Monday, March 09, 2009

So, Where are the New Republicans?

Ross Douthat has a good post today about Obama and the Center-Left. He notes that conservatives were happy with some of the Clintonite picks he made in the cabinet. However, as policy started coming out, those same conservatives (myself included) were not as happy.

So what happened? Douthat posed three solutions and it is the third one that makes the most sense:

But there's a third answer as well - which is that the smart center-left, embodied by Larry Summers as much as anyone, has moved steadily leftward over the last ten years, as part of a broader Bush-era rapprochement between the Democratic Party's moderate and liberal factions. On health care, the environment, income inequality and other fronts, figures like Summers are closer to their erstwhile lefty antagonists than they used to be, sharing common ground even when they don't have identical policy preferences. Thus the Obama team can include many of the same people who worked for Bill Clinton in 1998 or so, and still produce a more leftward-tilting policy agenda than the second-term Clinton White House - because the people in question don't have the same priorities they did a decade ago.


I think this is correct. What many conservatives (again, myself included) forgot is that the so-called New Democrats ala Bill Clinton, came about because the Dems had lost the presidency several times and were losing key voting blocks. The Republicans were ascendant, so the New Democrats decided to steer the party where the country was at that time.

These days you don't hear much about the New Democrats and they have for the most part, dissapeared. That's mostly because as the Bush Administration drifted ever so rightward, that caused the moderates and liberals in the Democratic party to seek common ground and move leftward. As the GOP faltered, there was no need for the New Deomcrats on a social or economic front, so we have what we have today: former Clintonistas who are more left of center than a decade ago.

But Douthat notes that something else has changed, besides the Dems-the nation:

American public opinion has moved leftward with the Clintonites, and under the influence of the same trends and events - from the mounting health-care crisis to the post-Clinton return of wage stagnation to the current financial debacle. And this is what's missing from the conservative attacks on Obama's radicalism - a recognition that the political landscape has shifted dramatically since the days when Bill Clinton and Newt Gingrich were struggling over the American center, and that in the absence of a conservatism that's responsive to the changing situation, yesterday's radicalism can start to look a lot like today's common sense.


Let's face it, the ideas being proposed by Obama are hardly new: they are old liberal chesnuts that have been sitting on a shelf somewhere for the last 30 years. But the fact that the nation is moving leftward and more importantly, the fact the the GOP doesn't seem interested in engaging in debate on this, means that everything old is new again.

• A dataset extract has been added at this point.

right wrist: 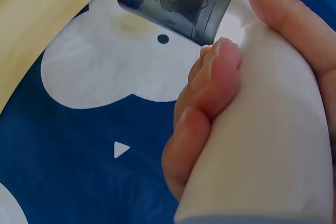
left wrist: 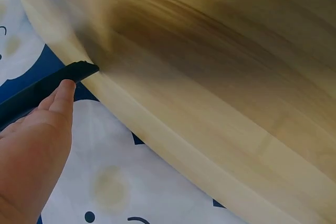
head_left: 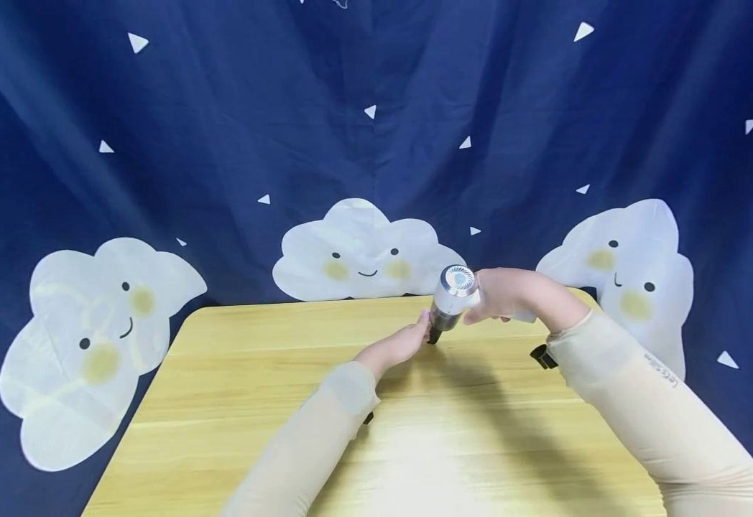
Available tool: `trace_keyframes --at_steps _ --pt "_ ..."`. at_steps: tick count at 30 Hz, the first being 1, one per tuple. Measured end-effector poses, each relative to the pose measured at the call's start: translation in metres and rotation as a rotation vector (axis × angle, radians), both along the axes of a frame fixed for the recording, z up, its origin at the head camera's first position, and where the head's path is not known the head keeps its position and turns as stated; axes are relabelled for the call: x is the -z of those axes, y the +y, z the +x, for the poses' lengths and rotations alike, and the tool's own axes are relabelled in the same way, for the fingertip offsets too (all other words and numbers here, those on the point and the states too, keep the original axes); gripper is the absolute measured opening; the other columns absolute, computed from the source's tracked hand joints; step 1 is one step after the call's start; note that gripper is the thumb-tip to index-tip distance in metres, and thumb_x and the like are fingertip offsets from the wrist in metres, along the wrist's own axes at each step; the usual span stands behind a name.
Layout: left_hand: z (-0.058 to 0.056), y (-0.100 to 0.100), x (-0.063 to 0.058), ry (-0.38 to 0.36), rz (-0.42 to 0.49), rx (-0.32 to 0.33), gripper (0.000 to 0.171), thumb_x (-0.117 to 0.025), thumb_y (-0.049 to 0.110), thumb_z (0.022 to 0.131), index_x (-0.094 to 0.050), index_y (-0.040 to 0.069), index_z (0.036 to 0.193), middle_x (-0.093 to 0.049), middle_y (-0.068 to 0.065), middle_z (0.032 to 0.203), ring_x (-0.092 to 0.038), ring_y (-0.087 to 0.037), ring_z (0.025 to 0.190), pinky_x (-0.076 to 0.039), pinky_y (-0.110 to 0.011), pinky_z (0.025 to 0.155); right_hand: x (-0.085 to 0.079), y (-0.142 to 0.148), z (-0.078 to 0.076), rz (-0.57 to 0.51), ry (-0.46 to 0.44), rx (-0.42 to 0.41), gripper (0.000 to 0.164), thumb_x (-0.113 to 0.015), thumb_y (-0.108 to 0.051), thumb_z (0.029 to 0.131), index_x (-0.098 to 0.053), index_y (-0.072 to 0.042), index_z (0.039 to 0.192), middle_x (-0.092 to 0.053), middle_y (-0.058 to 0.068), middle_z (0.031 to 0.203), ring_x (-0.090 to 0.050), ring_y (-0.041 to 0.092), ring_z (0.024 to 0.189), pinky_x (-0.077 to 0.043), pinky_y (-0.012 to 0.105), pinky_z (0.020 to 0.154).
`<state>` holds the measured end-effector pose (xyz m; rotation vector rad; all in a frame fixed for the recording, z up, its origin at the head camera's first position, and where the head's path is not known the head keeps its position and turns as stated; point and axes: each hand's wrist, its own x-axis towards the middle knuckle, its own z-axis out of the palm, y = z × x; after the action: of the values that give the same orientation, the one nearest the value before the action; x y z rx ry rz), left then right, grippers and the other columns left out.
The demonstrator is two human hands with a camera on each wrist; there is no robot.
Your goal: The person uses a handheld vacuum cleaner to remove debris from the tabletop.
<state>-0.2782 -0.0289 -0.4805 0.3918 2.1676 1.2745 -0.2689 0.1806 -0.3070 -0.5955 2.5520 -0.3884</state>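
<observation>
A white handheld vacuum cleaner [head_left: 446, 296] is held up over the far part of the table, tilted with its silver vented end upward. My right hand [head_left: 509, 293] grips its white handle [right wrist: 262, 129], fingers curled round one side and thumb along the other. Ahead of the handle sits a see-through grey dust cup [right wrist: 173, 3]. Its narrow black nozzle [left wrist: 44, 88] points down toward the wooden surface. At the nozzle's side, my left hand [head_left: 402, 345] holds it between thumb and fingers; part of that grip is hidden.
The light wooden table [head_left: 234, 388] has a rounded far edge. Right behind it hangs a dark blue curtain [head_left: 221, 108] with white clouds and small triangles. Shadows of the arms and vacuum fall across the wood. A black wrist device [head_left: 543, 357] sticks out beside the right sleeve.
</observation>
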Motion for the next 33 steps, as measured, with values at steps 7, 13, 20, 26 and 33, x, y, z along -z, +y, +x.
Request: trace_keyframes --at_steps 7,13,20,26,33 --pt "-0.003 0.015 -0.002 -0.019 0.049 0.033 0.096 0.0 0.074 0.095 -0.026 0.005 0.158 -0.036 -0.014 0.158 -0.037 -0.03 0.144 -0.027 -0.043 0.12 -0.002 0.015 -0.001 -0.03 -0.035 -0.007 0.024 -0.077 -0.026 0.086 -0.061 -0.009 0.082 -0.054 0.0 0.058 -0.052 0.012 0.049 -0.045 0.027 0.051" --pt "-0.002 0.023 -0.004 -0.037 0.049 0.041 0.1 0.0 0.077 0.093 -0.03 0.007 0.157 -0.04 -0.014 0.156 -0.04 -0.031 0.143 -0.028 -0.044 0.119 -0.005 0.022 -0.001 -0.022 -0.065 0.015 0.022 -0.076 -0.025 0.088 -0.063 -0.007 0.09 -0.054 0.001 0.061 -0.052 0.014 0.051 -0.047 0.028 0.053" --pt "0.0 0.031 -0.003 -0.07 0.064 0.037 0.092 0.0 0.072 0.097 -0.035 0.011 0.156 -0.044 -0.012 0.154 -0.043 -0.032 0.14 -0.029 -0.045 0.118 -0.009 0.026 -0.001 0.016 -0.062 0.022 0.027 -0.077 -0.03 0.087 -0.062 -0.008 0.085 -0.055 0.001 0.061 -0.053 0.013 0.051 -0.046 0.027 0.052" --pt "-0.002 0.038 -0.001 -0.077 0.081 0.051 0.091 -0.001 0.07 0.098 -0.036 0.007 0.155 -0.043 -0.014 0.154 -0.043 -0.032 0.14 -0.03 -0.044 0.118 -0.01 0.032 0.0 0.007 -0.067 0.018 0.025 -0.077 -0.028 0.087 -0.062 -0.008 0.084 -0.055 0.001 0.061 -0.053 0.014 0.051 -0.046 0.028 0.053" --pt "-0.009 0.029 -0.004 -0.069 0.078 0.011 0.09 -0.003 0.068 0.1 -0.035 0.006 0.155 -0.043 -0.017 0.154 -0.041 -0.034 0.141 -0.028 -0.046 0.119 -0.003 0.028 -0.004 -0.045 -0.022 -0.01 0.022 -0.077 -0.026 0.088 -0.063 -0.009 0.084 -0.055 0.0 0.061 -0.053 0.013 0.051 -0.047 0.028 0.053"
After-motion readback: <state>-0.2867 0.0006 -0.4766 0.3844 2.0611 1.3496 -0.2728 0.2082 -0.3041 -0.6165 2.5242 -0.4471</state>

The speech that Rush Limbaugh gave a few weeks ago at the Conservative Political Action Committee Conference was not that surprising- I mean that's the stuff Limbuagh has been pushing for years. Nevertheless, what was disturbing was what he had to say in response to those within the GOP calling for change:

Now let's talk about the conservative movement as it were. We, ladies and gentlemen, have challenges that are part and parcel of a movement that feels it has just suffered a humiliating defeat when it's not humiliating. This wasn't a landslide victory, 52 to, what, 46. Fifty-eight million people voted against Obama. There would have been more if we would have had a conservative nominee. [Applause] I don't mean that -- I mean that in an instructive way, as a lead-in to what I'm talking about here. No humiliating defeat here. I can't -- sometimes I get livid and angry. We do have an organizational problem. We have a challenge. We've got factions now within our own movement seeking power to dominate it, and worst of all to redefine it. Well, the Constitution doesn't need to be redefined. Conservative intellectuals, the Declaration of Independence does not need to be redefined and neither does conservatism. Conservatism is what it is and it is forever. It's not something you can bend and shape and flake and form. [Applause] Thank you. Thank you.


His belief, which is shared by others, is that there is nothing wrong with conservatism, that it does not need to change, and that those who question that are elitists.

No doubt, there were many a liberal saying that circa 1988. They believed that nothing was wrong with liberalism and that it didn't have to change with the times.

That worked out well.

So, the question that needs to be asked today is where are the New Republicans? Where are the people who are interested in trying to make the GOP and conservatism viable for the current age?

Rush and others are betting that people will not go for Obama's plans. That well might be the case...in time. But in the midst of a crisis, people want answers and if the only person around is giving bad answers, then they will take them.

1 comment:

Philip H. said...

The "New Republicans" are being drowned out by the morally far right, and the unfettered capitolists who can't see a market failure even when it's beating them to a bloody pulp.